Data monetization is for understanding the consumer behavior data overall to analyze external demand patterns and purchase behavior for new product launch, forecasting sales etc.
Perspective of Convergence Across Industries - The Future of Data Sharing
Smart and safe data sharing will be the approach going forward. While trust and transparency is what most of customers expect but the clear advantage of making everything do smarter, safer and efficient will persuade customers to share their data .Similarly most industries will be persuaded to share their data if it means they can boost their revenue ,lower costs and can manage risks.
The consumer data has opened cross industry opportunities. Telecommunications for example generates enormous amount of data such as customer preferences, payment histories, consumption patterns, call detail records, billing and social networks, customers geo location data real time which generates a lot of insights about customer behaviour. These insights can then be used to tailor marketing campaigns for the customer by the retailers or the travel industry for instance. Similarly, data from wearable devices like Fitbit claims to have data for 6.8 million “patients”. This data can be leveraged by insurance providers to device health benefit plans and retailers to target them with the right products.

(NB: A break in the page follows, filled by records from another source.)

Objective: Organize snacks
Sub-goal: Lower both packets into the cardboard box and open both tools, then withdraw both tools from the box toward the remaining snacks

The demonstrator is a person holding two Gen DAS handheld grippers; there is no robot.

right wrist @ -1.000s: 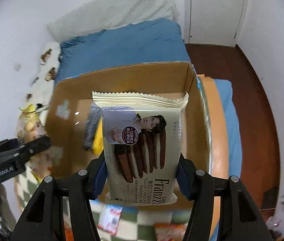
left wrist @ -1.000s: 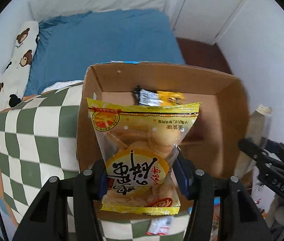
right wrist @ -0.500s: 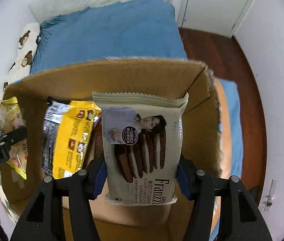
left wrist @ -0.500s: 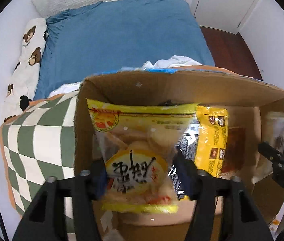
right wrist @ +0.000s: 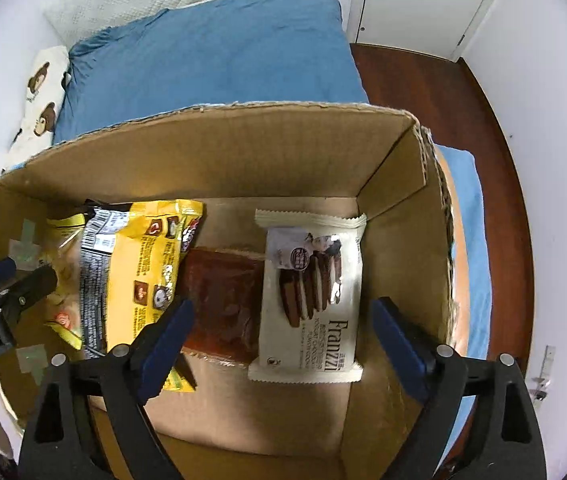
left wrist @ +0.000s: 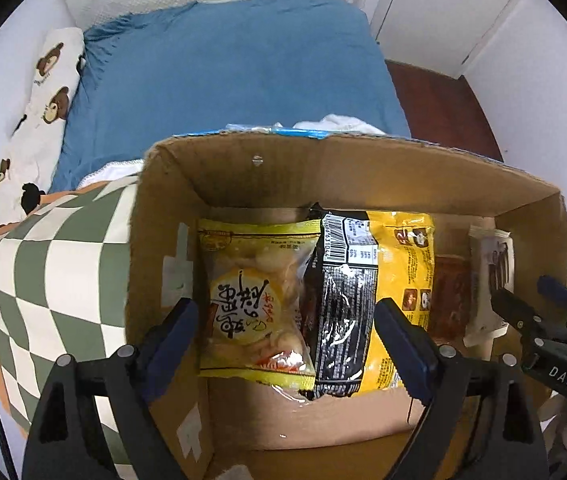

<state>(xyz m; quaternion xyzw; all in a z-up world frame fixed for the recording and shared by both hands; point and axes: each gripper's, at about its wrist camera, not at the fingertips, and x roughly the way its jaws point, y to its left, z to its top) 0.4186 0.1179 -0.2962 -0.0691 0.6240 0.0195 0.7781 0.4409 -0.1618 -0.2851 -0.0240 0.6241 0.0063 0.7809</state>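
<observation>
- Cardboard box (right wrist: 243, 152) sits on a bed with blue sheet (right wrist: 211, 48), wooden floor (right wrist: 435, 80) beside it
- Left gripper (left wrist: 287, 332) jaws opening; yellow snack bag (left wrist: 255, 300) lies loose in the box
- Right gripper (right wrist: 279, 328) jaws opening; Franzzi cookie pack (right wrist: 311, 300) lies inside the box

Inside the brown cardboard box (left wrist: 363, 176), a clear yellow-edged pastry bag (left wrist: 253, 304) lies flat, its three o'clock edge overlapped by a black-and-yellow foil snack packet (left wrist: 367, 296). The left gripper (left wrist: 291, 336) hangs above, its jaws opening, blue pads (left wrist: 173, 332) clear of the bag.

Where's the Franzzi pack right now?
In the right wrist view the Franzzi pack lies flat on the box floor, right end, beside the dark red packet.
</observation>
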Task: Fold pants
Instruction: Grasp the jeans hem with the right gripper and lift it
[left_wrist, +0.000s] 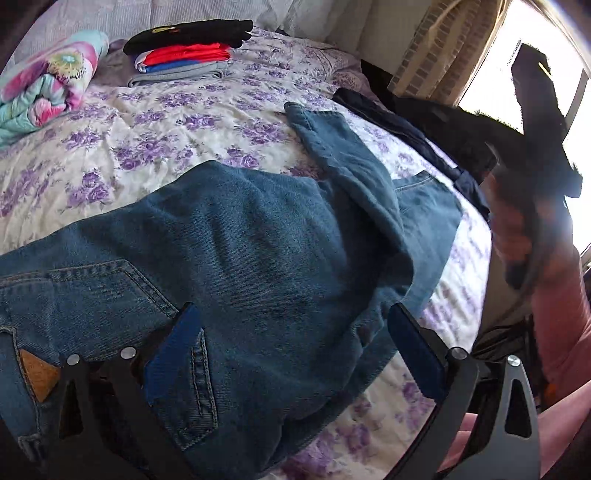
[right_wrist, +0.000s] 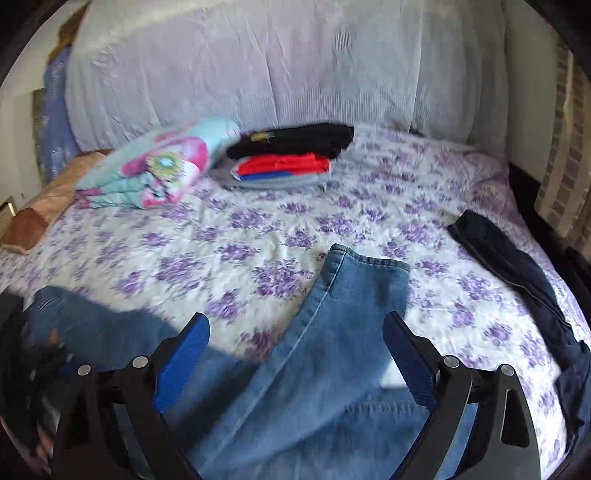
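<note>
A pair of blue jeans (left_wrist: 258, 229) lies on the floral bedspread (left_wrist: 155, 125). Its back pocket and brown leather patch are at the lower left of the left wrist view, and one leg is laid over toward the far hem. My left gripper (left_wrist: 291, 310) hovers open over the seat of the jeans with nothing between its blue pads. In the right wrist view the jeans leg (right_wrist: 347, 314) runs up between the fingers of my right gripper (right_wrist: 295, 317), which is open and above the cloth. The right gripper (left_wrist: 535, 122) also shows as a dark blur held by a hand.
Folded clothes (right_wrist: 288, 155) are stacked at the back of the bed beside a colourful folded blanket (right_wrist: 155, 166). A dark navy garment (right_wrist: 517, 273) lies along the right edge. Pale pillows (right_wrist: 258, 66) line the head. A bright window (left_wrist: 498, 74) is at the right.
</note>
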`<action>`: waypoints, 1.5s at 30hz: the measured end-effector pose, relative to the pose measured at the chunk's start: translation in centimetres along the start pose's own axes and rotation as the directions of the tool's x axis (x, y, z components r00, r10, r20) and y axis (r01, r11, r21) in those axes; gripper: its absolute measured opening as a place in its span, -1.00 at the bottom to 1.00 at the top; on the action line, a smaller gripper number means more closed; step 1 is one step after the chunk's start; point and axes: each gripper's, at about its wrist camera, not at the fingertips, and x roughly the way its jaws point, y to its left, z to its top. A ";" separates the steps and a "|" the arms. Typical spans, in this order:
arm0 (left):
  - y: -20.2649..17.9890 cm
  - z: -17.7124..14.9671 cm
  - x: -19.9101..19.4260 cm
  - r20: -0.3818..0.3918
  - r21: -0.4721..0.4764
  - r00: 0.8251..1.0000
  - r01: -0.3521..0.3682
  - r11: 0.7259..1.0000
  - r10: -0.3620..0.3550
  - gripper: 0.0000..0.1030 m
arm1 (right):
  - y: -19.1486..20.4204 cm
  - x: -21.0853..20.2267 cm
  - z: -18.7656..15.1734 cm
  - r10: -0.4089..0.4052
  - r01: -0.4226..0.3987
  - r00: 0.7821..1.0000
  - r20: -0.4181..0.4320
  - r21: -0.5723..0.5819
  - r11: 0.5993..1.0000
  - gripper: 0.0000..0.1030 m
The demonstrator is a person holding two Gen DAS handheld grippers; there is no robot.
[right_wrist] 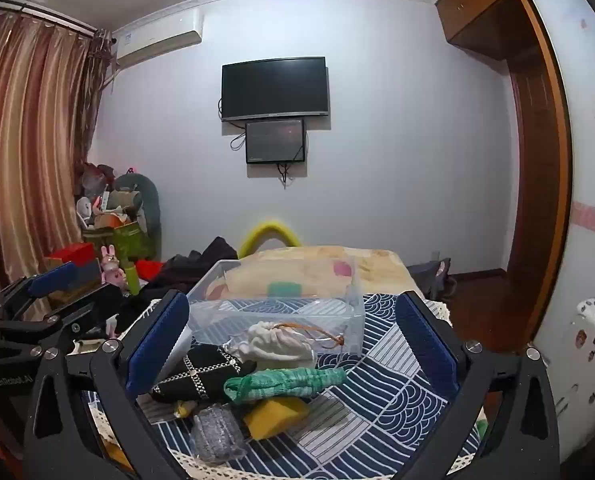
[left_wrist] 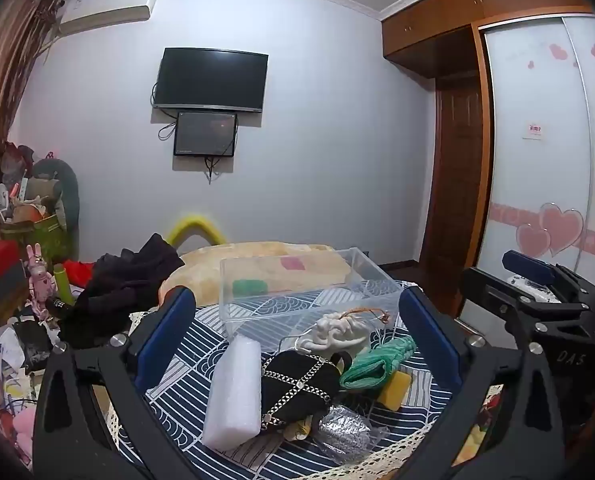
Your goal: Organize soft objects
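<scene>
A pile of soft things lies on the patterned cloth in front of a clear plastic bin (left_wrist: 305,292): a white foam block (left_wrist: 233,392), a black pouch with a chain pattern (left_wrist: 297,388), a white drawstring bag (left_wrist: 339,334), a green knitted roll (left_wrist: 377,362), a yellow sponge (left_wrist: 395,390) and a silver bubble bag (left_wrist: 341,434). My left gripper (left_wrist: 297,344) is open and empty above the pile. My right gripper (right_wrist: 293,340) is open and empty too; below it lie the black pouch (right_wrist: 201,372), green roll (right_wrist: 281,380), sponge (right_wrist: 275,416) and the bin (right_wrist: 281,312).
The table carries a blue and white patterned cloth (right_wrist: 385,400) with a lace edge. Behind the bin lies a bed with a beige blanket (right_wrist: 337,264) and dark clothes (left_wrist: 125,284). Clutter stands at the left (left_wrist: 29,280). A wardrobe (left_wrist: 545,140) is at the right.
</scene>
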 end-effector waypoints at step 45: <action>0.3 -0.7 0.5 -0.010 -0.034 1.000 0.008 0.999 -0.008 1.00 | -0.1 -0.5 0.1 0.016 -0.016 1.000 0.000 0.011 1.000 1.00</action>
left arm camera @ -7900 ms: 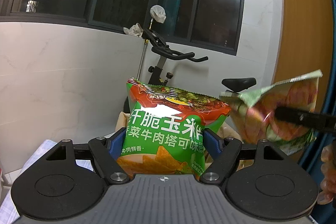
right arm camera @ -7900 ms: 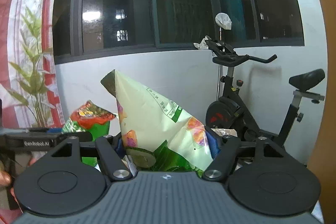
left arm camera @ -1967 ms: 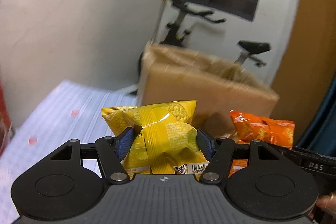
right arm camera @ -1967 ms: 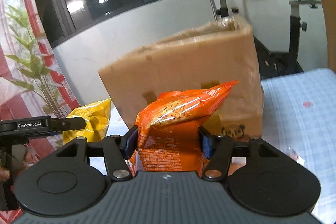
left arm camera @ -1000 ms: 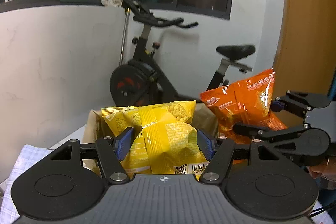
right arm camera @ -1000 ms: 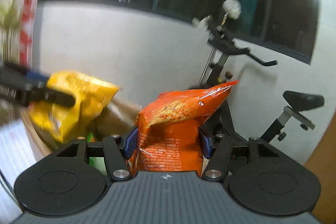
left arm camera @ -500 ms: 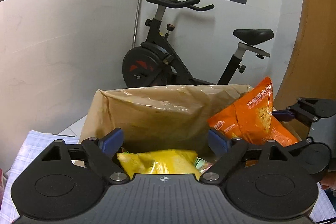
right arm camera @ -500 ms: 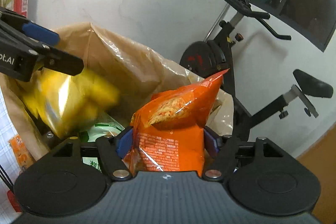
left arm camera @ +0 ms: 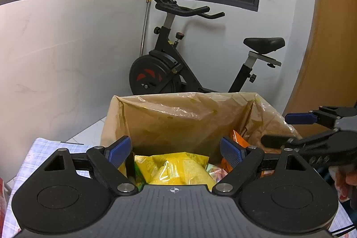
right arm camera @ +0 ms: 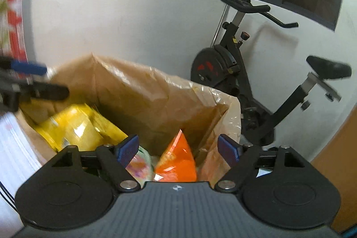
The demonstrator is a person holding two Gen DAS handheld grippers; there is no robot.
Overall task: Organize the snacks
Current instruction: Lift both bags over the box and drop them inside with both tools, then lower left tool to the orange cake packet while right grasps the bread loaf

We see more and more retailers like Walmart using the customer data to elbow into new streams of business like the launching of the Walmart Insurance Services which will start selling Medicare plans. Similarly, amazon for example is disrupting by attempting to enter the pharmaceutical sector. Most of industries have understood the need for collaboration to drive innovation and are, hence joining forces. The question encircling these innovative partnerships would be around how they can encounter the challenges around data privacy, security and permissions and ownerships. Only by drawing on insights and strengths of both the partners these innovative partnerships are poised to create better results for the consumer and the society.
While Data driven Business, Models have become a buzz word in all the industries very few of the companies have been able to create value and have a positive impact on business revenue through use of data. There are many issues that most industries face while an organization plans to leverage existing data sources to increase profit.
First, the data comes from varied sources including complex devices in some cases (IOT sensors and cameras). Hence the data collection becomes a major challenge. Second, the monetization of data requires long term data retention and hence cost-effective storage. The storage system of such a requirement must have a tendency of scalability but do so cost effectively. Third, a lack of partnership between business and IT. For a transformation to happen it may involve the reorganization of the core business functions, change management programs aimed at organizational culture and mindset change. This type of change requires alignment and commitment from the C suite executives. Fourth, issues around data privacy and data security. While more and more companies invest in using data to improve a company’s operation, productivity, there is a second path companies are adopting which involves creating new revenue streams by making the data available to other customers and partners which involves more risks and complications .
Hence before the companies answer the fundamental question of how they can monetize their data and start looking into the technical challenges a relevant business case for investment needs to be built like any other investment plan. The obvious questions should be what is the potential revenue or value that will be created, how the value will be generated (business model), the cost of doing so and finally what the risks and complications are involved.